# Hi from NOVA



## Newbie9mil (Nov 22, 2009)

Hi all, I found this forum when I was researching about bows and hunting. I am going to get started hunting and wanted to increase my hunting chances in Northern Virginia by learning about bow hunting. 
Its been more than a few years since I lifted a bow and I have been busy reading all about the different hunting bows. I finally found a local bow shop and will be heading out to try different bows. Thanks for all the information.


----------



## smurphysgirl (Mar 6, 2007)

Welcome to AT! Happy shooting!
*X*---------------------------:archer:


----------



## Tim Roberts (Jul 13, 2002)

:wav: :yo: *G'day.*







to *Archery Talk* Newbie9mil.
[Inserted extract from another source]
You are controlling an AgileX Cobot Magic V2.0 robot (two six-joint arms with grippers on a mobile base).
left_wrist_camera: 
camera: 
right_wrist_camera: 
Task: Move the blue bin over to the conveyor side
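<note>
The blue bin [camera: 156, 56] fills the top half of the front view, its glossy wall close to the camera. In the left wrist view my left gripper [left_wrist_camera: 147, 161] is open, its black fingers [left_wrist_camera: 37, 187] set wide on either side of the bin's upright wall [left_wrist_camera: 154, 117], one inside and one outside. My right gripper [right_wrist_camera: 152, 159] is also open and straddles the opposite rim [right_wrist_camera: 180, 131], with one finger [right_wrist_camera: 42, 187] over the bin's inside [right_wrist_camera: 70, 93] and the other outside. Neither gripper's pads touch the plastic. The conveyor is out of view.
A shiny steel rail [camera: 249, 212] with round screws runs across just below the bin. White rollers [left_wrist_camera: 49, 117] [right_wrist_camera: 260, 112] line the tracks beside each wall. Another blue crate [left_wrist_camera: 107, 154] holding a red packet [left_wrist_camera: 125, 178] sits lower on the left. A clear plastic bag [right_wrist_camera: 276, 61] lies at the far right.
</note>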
Have fun here.


----------



## VADeerSlayr (Dec 23, 2009)

i am in NOVA as well...welcome to the forum! you should def use Hoffmans Archery on 29 in Warrenton for all your archery needs  they are great guys and have quality bows and do a great job setting you up and getting you ready!


----------



## Dthbyhoyt (Dec 4, 2004)

:welcome: 2 ArcheryTalk


----------



## rycountryboy (Feb 21, 2008)

:welcome: to AT


----------



## wicked1Joe (May 19, 2009)

:wav:
Welcome to AT


----------



## BWiz (Dec 15, 2008)

:welcomesign: to AT!!


----------



## isaaace (Feb 12, 2021)

Newbie9mil said:


> Hi all, I found this forum when I was researching about bows and hunting. I am going to get started hunting and wanted to increase my hunting chances in Northern Virginia by learning about bow hunting.
> Its been more than a few years since I lifted a bow and I have been busy reading all about the different hunting bows. I finally found a local bow shop and will be heading out to try different bows. Thanks for all the information.


Welcome here man.


----------



## buttercup (Mar 3, 2006)

Welcome from pa visited a friend in Arlington often


----------



## Ozz23 (Feb 23, 2021)

Welcome!


----------



## iplay4fun (May 10, 2021)

Welcome to the forum. I am in Maryland and spend a lot of time in NoVa. I used to live in northern VA a not too long ago.


----------



## RolndTheHdlsThmpsnGnner (Oct 2, 2021)

Welcome to AT


----------



## Rednine12 (Oct 2, 2021)

Welcome


----------